A 45 años del debut de Maradona en Boca: el día que el romance más grande del fútbol se hizo oficial
El escenario: una Bombonera que «latía» más que nunca
Después de una negociación maratónica con Argentinos Juniors que mantuvo en vilo al país, Diego llegó a préstamo a un Boca que atravesaba una crisis económica, pero que apostó todo por el mejor jugador del mundo. Aquella tarde ante Talleres de Córdoba, las crónicas de la época relatan que no cabía un alfiler en el estadio. La expectativa por ver al 10 con la franja amarilla en el pecho era tal que miles de personas se quedaron afuera.
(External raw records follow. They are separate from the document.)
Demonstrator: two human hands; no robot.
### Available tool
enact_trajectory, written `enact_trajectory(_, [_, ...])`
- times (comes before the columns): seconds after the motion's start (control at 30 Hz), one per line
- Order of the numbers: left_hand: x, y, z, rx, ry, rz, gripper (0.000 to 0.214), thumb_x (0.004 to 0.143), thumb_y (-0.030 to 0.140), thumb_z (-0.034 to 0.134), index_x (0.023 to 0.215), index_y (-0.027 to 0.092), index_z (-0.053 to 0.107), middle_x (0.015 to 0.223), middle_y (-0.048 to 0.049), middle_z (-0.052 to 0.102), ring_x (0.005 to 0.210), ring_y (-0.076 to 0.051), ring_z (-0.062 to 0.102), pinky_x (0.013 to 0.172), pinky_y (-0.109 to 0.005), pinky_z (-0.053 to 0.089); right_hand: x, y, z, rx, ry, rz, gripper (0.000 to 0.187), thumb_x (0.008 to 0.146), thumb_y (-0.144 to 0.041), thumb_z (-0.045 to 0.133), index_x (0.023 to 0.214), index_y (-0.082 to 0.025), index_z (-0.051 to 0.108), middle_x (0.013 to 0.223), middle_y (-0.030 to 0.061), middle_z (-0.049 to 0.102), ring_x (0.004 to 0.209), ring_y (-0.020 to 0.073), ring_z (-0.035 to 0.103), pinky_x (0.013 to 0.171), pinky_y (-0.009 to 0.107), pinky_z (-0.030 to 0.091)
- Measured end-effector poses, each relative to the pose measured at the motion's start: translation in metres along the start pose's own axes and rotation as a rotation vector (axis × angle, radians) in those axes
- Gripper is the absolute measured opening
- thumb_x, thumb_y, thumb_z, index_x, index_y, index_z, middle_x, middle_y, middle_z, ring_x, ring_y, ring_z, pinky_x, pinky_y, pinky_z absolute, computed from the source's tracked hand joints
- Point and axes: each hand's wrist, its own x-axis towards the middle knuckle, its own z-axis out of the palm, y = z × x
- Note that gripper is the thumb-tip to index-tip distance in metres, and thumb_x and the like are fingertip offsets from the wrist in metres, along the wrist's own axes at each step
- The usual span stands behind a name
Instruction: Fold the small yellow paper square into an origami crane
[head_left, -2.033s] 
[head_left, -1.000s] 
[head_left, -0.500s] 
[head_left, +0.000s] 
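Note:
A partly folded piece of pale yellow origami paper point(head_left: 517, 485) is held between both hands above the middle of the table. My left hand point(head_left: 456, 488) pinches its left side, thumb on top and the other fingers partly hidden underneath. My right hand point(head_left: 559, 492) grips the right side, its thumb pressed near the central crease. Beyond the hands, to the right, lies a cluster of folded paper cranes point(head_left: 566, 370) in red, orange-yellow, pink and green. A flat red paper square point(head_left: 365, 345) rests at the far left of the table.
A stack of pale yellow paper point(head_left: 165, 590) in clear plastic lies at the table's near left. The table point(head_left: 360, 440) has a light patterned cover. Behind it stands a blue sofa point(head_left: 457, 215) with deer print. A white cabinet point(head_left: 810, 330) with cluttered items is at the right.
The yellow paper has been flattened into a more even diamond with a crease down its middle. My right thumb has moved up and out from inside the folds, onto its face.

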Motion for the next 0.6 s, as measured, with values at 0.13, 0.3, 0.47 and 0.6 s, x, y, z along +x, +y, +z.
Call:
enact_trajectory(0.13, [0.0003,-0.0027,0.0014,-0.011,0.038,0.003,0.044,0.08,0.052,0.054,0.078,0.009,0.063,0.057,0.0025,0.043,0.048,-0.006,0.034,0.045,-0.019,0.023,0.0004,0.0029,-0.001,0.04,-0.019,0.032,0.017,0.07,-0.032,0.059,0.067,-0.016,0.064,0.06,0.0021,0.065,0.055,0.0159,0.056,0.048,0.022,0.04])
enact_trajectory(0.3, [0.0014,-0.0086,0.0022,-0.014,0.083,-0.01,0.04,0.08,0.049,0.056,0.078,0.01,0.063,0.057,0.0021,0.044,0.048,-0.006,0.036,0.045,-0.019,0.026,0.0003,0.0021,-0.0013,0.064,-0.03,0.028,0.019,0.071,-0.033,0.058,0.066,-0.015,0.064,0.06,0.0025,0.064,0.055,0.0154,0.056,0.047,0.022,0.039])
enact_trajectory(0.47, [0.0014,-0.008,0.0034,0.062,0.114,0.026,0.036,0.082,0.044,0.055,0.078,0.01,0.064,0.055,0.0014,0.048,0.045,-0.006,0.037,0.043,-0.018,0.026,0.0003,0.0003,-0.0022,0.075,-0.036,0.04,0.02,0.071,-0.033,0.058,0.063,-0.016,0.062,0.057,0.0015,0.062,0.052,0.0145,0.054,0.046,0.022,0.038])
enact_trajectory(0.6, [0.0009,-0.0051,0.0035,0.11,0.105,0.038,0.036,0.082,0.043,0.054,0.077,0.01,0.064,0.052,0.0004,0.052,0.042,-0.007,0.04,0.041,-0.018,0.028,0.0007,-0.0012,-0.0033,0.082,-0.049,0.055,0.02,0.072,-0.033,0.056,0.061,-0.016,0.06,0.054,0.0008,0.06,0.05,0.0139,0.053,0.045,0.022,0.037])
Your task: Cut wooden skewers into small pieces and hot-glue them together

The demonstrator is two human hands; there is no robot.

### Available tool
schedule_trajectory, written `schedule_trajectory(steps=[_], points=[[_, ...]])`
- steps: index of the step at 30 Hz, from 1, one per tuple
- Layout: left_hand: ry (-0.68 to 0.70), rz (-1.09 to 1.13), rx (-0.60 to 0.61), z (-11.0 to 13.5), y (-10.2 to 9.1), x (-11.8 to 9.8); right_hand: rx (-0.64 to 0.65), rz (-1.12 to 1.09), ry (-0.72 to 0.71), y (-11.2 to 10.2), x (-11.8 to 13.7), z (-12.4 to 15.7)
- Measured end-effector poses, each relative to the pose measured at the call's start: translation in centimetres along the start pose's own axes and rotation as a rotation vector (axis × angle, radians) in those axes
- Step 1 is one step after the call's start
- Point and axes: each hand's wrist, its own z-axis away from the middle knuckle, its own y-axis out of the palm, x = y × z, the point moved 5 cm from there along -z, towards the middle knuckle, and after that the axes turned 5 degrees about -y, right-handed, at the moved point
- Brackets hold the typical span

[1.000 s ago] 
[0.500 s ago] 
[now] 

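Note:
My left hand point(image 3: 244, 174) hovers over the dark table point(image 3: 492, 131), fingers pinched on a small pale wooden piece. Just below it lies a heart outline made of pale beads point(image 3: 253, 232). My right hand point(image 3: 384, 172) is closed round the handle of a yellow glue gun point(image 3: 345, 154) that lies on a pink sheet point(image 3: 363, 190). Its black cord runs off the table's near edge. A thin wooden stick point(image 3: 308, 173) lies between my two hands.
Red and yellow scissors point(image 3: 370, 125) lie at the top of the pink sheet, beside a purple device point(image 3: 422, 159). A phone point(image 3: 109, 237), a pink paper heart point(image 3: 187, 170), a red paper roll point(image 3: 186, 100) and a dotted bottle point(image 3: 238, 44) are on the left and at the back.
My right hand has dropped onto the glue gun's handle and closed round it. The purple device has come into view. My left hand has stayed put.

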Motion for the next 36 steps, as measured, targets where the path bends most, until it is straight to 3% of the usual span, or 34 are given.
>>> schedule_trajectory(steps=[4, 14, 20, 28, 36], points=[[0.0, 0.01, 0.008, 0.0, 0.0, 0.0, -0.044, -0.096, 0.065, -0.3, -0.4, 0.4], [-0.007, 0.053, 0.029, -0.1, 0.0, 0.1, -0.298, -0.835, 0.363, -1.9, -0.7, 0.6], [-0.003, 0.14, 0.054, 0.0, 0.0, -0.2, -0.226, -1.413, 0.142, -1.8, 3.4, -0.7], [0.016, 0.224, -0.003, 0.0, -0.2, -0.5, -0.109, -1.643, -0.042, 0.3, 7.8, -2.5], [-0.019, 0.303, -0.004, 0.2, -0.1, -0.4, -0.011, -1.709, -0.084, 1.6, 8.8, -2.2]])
El partido: dolor, infiltración y dos goles de penal
Lo que pocos sabían es que Maradona llegó al debut entre algodones. Diego arrastraba una molestia muscular (una distensión en el isquiotibial derecho), pero su deseo de jugar era innegociable. Fue infiltrado en el vestuario para poder saltar al campo de juego.
El resultado fue un contundente 4-1 a favor de Boca. Maradona no decepcionó: marcó dos goles, ambos de penal, a los 20 y 38 minutos del primer tiempo.
El impacto 45 años después: Un legado que no se apaga
A casi medio siglo de aquel hito, la figura de Diego sigue presente en cada rincón de la Brandsen 805. Aquel 22 de febrero de 1981 fue el punto de partida de una relación que trascendió lo deportivo. «Pelusa» jugaría solo un año y medio en esa primera etapa antes de partir al Barcelona, pero el idilio ya era inquebrantable.
Hoy, en las redes sociales y en las inmediaciones del estadio, los hinchas recuerdan aquella tarde como el inicio de la «Era de Dios» en la Ribera. Las imágenes de un Diego joven y con rulos apretados, siguen siendo el fondo de pantalla de miles de fanáticos que, 45 años después, le siguen dando las gracias.